- Opening Delimiter -

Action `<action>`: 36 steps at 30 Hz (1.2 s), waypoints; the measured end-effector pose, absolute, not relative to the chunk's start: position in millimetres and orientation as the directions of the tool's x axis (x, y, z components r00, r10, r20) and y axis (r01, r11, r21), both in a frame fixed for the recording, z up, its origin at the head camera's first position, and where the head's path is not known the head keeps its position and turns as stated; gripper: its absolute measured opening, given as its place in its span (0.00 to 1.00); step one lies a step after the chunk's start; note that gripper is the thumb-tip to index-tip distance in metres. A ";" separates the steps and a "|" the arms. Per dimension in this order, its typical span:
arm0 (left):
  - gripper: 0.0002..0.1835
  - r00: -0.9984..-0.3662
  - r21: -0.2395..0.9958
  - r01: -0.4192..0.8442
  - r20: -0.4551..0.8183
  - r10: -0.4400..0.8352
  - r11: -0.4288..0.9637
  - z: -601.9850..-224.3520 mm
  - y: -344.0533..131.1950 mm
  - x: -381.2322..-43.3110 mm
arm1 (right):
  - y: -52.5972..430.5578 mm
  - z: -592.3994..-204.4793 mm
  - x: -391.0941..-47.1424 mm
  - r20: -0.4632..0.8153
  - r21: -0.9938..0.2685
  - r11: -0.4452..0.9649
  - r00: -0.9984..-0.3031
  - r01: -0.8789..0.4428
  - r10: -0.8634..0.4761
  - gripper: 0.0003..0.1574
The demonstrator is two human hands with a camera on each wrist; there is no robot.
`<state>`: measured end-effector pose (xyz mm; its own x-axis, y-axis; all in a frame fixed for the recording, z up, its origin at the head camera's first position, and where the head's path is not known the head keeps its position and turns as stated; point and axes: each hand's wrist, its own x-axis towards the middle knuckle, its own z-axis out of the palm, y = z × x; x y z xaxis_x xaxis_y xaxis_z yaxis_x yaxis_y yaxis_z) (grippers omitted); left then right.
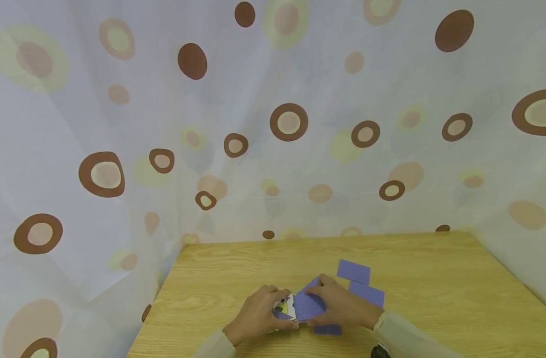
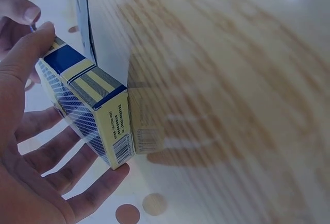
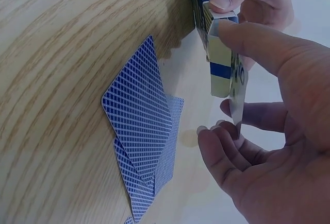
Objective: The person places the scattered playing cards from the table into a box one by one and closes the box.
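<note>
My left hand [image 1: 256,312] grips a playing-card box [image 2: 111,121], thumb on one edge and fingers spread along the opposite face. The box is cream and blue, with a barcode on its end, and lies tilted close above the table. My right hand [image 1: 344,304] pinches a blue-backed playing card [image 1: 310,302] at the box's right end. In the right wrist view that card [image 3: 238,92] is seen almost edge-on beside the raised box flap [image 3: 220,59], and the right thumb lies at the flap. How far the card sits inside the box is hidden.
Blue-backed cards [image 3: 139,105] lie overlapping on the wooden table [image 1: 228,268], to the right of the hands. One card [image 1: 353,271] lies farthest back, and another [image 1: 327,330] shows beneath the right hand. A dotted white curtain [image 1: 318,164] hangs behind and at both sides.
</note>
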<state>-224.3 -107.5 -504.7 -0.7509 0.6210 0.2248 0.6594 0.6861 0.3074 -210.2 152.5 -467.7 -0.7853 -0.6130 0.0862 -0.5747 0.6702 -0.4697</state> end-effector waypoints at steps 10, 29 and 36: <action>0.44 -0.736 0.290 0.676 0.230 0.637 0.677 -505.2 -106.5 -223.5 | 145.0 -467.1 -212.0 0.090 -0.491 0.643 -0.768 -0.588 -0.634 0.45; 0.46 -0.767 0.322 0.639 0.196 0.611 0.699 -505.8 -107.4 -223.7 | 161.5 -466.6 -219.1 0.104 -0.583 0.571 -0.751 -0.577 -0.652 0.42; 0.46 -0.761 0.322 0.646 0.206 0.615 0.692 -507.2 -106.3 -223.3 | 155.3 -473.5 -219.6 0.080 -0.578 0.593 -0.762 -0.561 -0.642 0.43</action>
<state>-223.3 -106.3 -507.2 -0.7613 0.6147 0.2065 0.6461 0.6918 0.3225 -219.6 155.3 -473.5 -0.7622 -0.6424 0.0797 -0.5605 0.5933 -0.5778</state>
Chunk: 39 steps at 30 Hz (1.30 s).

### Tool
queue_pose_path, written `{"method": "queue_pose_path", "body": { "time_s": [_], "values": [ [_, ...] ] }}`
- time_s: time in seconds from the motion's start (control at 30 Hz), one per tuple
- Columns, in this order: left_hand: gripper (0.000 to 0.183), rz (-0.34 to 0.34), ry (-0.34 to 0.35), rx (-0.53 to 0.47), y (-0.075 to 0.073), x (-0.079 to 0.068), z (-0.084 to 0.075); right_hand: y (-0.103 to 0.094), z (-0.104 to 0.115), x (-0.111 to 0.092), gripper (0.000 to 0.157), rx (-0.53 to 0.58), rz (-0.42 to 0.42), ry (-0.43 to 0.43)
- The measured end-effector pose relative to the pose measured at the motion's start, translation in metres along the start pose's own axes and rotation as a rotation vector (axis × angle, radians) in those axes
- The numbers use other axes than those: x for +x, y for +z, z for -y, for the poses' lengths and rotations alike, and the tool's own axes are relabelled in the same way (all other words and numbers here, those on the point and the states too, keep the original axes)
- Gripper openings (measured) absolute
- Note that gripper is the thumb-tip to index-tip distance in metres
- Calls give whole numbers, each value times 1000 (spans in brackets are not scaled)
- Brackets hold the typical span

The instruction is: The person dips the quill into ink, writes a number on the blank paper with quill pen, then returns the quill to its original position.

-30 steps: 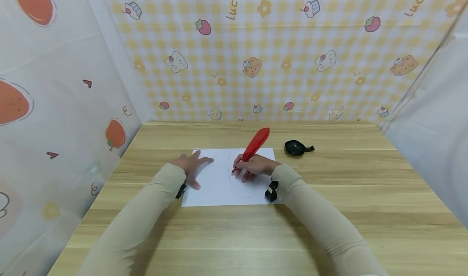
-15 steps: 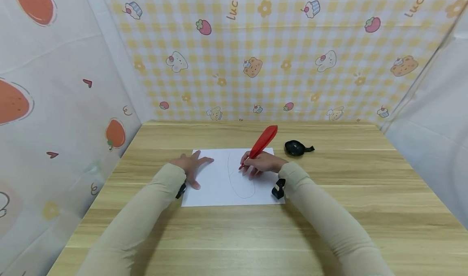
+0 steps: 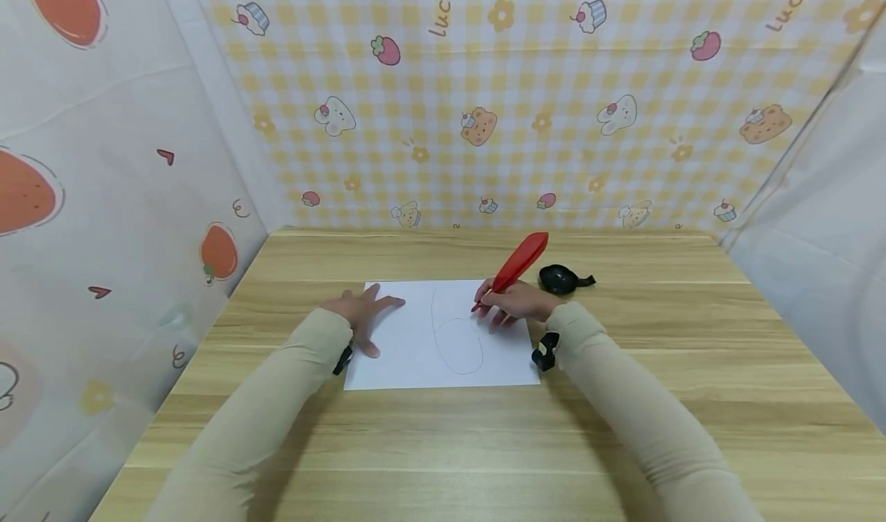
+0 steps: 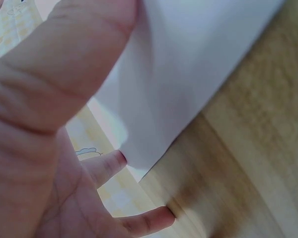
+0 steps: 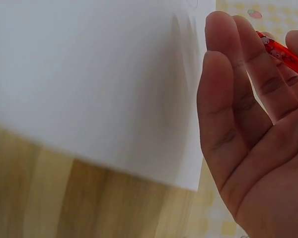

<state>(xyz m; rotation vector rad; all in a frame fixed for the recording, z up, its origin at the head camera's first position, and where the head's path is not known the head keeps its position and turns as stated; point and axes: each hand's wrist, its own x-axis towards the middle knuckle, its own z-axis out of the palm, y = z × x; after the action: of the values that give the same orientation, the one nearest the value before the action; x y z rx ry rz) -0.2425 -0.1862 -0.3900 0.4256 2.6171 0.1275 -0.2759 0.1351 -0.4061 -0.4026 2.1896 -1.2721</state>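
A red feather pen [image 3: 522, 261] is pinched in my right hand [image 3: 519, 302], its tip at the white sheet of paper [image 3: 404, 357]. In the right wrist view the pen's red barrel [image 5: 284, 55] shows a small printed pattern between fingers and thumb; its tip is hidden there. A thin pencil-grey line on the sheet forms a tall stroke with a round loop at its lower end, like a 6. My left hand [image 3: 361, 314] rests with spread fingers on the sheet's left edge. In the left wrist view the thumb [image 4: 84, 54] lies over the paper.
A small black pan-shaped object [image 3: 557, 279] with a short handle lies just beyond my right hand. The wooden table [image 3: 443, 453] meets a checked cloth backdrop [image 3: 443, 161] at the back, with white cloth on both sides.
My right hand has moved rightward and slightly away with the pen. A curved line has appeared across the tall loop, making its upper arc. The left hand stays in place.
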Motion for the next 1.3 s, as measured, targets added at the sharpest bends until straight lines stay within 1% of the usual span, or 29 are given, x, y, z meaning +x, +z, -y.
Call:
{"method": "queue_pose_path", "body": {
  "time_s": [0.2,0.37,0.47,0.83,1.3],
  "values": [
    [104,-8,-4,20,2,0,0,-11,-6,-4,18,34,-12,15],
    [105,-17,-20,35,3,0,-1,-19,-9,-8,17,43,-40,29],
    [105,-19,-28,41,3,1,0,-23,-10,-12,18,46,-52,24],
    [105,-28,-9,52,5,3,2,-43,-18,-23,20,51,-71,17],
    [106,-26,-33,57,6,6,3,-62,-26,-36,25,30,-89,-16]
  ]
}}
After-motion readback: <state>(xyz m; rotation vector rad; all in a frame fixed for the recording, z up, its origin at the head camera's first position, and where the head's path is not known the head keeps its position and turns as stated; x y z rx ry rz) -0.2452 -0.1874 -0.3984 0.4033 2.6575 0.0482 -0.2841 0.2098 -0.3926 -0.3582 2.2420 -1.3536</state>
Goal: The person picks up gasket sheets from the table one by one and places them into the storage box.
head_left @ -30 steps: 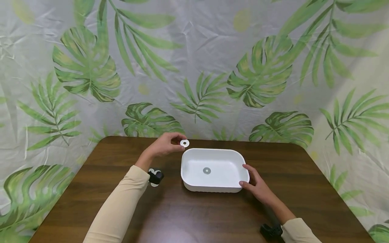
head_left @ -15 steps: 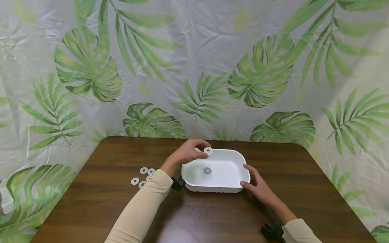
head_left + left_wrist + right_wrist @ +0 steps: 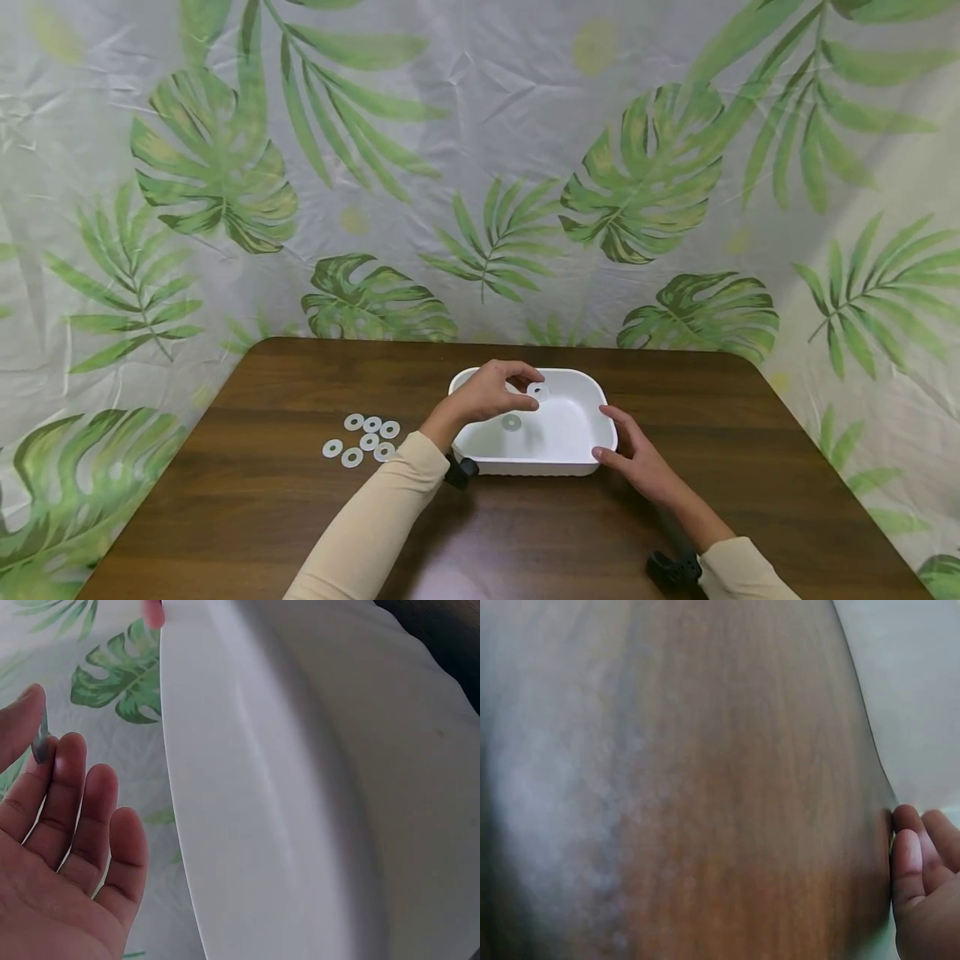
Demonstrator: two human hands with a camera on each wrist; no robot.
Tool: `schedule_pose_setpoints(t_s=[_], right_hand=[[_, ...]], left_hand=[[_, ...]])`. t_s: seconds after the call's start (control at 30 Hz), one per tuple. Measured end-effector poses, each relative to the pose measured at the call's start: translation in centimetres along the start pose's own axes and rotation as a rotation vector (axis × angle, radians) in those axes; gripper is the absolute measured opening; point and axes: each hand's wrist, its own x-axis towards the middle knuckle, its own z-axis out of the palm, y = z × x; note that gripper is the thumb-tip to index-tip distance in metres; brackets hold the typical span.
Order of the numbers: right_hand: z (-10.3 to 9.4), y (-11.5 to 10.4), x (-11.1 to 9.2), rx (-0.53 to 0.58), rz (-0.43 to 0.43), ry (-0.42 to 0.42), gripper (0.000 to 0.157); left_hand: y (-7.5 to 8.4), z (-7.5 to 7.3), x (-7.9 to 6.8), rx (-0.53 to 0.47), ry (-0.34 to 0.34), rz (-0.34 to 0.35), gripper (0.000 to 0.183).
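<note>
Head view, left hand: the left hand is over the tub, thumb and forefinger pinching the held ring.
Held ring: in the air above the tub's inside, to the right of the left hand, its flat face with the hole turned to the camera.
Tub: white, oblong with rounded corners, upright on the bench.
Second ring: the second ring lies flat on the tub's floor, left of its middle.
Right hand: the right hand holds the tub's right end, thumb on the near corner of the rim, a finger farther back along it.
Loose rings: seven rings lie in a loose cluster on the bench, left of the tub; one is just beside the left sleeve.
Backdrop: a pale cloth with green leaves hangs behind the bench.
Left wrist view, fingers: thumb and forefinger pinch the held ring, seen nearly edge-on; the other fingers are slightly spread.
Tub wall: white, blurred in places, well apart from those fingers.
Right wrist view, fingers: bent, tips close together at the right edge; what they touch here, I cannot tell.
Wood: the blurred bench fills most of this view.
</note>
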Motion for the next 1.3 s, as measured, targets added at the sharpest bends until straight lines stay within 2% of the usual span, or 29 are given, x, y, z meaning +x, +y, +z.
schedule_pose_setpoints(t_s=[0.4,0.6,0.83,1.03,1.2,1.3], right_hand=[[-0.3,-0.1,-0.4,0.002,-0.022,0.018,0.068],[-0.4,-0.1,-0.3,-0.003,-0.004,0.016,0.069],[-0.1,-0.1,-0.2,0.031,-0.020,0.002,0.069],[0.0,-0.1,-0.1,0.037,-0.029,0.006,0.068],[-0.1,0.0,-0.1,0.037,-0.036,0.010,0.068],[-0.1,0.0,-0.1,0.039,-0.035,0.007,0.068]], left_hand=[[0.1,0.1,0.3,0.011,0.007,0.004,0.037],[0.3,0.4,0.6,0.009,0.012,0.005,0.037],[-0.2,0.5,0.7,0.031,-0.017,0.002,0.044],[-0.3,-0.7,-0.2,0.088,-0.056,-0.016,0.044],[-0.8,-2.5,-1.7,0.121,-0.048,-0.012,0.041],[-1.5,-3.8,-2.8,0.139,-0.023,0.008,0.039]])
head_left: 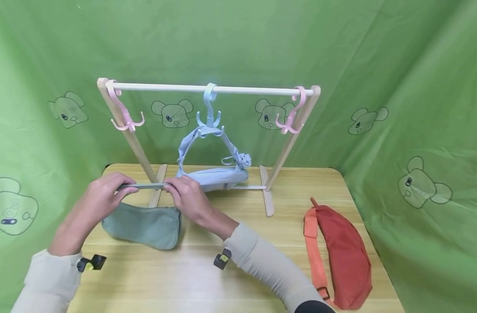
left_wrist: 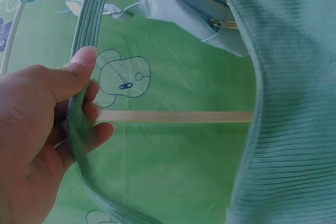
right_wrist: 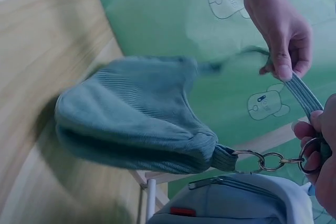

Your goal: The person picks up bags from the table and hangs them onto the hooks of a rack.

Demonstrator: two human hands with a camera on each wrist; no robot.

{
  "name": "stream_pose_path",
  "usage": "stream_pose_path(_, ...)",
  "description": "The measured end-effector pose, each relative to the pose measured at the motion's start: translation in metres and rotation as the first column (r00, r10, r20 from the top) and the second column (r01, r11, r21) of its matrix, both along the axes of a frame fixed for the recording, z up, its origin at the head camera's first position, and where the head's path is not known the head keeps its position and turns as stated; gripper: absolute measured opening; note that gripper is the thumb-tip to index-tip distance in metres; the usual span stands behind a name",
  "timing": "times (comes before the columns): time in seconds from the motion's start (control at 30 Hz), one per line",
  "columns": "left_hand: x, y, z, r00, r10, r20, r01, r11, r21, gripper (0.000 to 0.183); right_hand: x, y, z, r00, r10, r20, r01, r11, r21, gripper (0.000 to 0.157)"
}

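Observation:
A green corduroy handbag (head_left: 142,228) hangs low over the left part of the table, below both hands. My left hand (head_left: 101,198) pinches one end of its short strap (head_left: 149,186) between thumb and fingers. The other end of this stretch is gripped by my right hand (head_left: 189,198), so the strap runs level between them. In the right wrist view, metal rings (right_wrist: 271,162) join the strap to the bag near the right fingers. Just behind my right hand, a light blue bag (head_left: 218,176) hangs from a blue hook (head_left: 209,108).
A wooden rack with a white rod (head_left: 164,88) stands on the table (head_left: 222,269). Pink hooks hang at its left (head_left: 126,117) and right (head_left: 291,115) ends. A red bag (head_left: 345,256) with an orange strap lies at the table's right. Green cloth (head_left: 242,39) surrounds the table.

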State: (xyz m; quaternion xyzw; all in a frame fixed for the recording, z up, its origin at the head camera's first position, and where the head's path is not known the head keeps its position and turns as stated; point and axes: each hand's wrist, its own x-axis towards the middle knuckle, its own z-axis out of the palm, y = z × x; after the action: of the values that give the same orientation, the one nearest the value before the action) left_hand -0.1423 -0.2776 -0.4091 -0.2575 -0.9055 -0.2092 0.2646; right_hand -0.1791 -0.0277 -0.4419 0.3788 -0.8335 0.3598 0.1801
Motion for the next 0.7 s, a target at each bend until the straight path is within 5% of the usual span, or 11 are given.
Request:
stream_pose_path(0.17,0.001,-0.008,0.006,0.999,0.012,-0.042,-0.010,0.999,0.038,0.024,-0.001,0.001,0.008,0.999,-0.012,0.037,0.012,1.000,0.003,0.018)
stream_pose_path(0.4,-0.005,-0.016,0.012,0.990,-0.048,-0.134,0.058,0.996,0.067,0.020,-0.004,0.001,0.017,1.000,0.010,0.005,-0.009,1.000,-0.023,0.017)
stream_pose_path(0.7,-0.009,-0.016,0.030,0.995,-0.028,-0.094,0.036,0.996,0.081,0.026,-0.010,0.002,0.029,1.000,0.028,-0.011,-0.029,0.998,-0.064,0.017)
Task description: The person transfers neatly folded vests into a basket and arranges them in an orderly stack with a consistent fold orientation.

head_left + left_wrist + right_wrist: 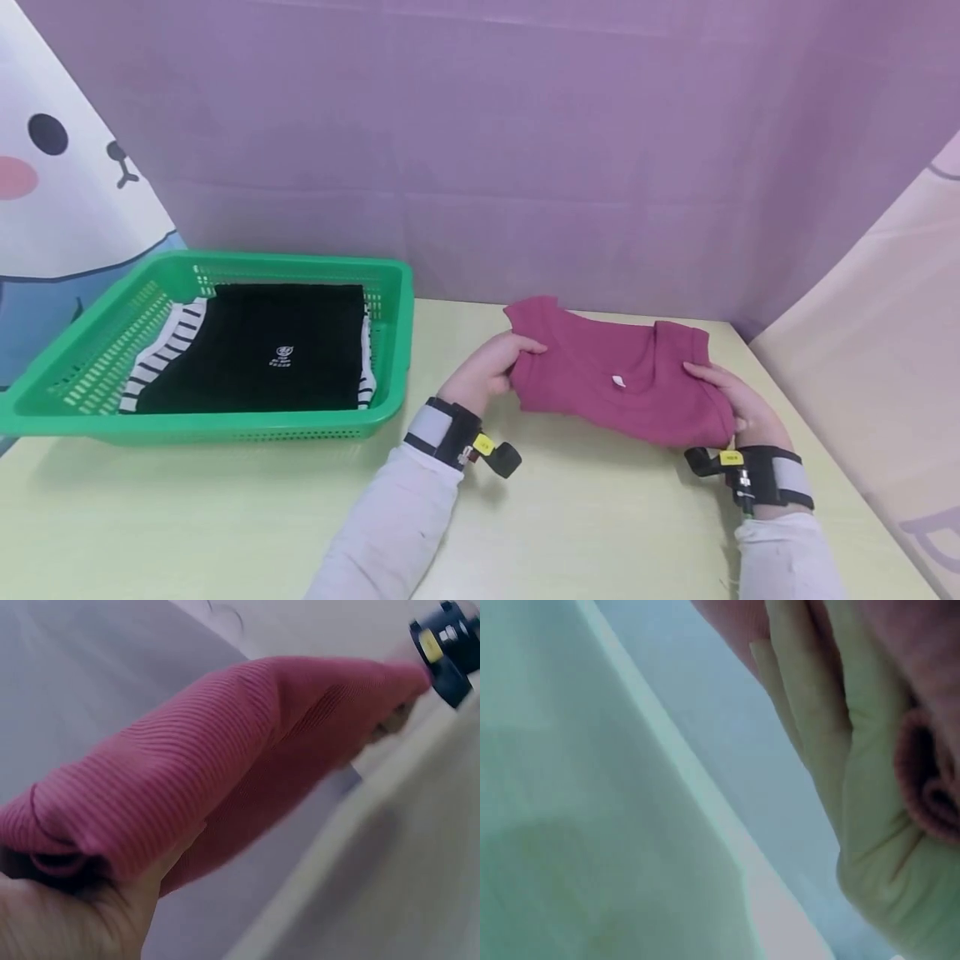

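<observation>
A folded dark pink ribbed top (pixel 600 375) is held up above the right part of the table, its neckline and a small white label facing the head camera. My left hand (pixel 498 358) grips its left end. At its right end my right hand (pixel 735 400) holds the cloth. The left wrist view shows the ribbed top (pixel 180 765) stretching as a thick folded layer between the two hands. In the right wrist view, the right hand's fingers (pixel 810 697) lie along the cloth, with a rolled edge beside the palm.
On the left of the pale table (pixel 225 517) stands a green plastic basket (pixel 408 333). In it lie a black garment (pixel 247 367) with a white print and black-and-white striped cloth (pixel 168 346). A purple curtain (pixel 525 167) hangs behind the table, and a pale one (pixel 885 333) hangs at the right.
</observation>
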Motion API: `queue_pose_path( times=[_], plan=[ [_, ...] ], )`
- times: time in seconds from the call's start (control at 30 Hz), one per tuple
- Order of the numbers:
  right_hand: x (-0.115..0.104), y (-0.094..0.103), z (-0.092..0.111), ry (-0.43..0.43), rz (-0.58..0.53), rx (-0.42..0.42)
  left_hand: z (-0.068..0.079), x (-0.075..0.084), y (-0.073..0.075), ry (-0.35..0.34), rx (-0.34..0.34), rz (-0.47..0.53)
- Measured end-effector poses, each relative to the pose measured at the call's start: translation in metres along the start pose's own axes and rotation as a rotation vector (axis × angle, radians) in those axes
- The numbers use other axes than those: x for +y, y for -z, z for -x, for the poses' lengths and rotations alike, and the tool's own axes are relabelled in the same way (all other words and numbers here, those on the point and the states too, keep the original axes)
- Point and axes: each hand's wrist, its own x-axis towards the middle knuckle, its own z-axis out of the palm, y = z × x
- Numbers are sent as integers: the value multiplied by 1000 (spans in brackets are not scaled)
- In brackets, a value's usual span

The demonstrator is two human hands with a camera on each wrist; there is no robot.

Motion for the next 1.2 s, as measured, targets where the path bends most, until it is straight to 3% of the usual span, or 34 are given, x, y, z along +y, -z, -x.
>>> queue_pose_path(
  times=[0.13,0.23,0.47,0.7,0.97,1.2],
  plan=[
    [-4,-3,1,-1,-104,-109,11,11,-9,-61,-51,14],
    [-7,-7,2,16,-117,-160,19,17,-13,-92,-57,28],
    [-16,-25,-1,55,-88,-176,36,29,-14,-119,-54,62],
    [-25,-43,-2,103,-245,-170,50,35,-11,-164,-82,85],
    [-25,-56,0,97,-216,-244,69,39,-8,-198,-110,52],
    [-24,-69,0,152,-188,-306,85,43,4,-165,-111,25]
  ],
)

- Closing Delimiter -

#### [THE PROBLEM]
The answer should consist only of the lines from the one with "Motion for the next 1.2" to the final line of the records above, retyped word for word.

#### [RESULT OF THE EXERCISE]
Motion for the next 1.2 s, as measured, targets where the path bends most, until it is straight to 3% of the usual span, or 34 are given, x, y, z along +y, -z, -x.
>>> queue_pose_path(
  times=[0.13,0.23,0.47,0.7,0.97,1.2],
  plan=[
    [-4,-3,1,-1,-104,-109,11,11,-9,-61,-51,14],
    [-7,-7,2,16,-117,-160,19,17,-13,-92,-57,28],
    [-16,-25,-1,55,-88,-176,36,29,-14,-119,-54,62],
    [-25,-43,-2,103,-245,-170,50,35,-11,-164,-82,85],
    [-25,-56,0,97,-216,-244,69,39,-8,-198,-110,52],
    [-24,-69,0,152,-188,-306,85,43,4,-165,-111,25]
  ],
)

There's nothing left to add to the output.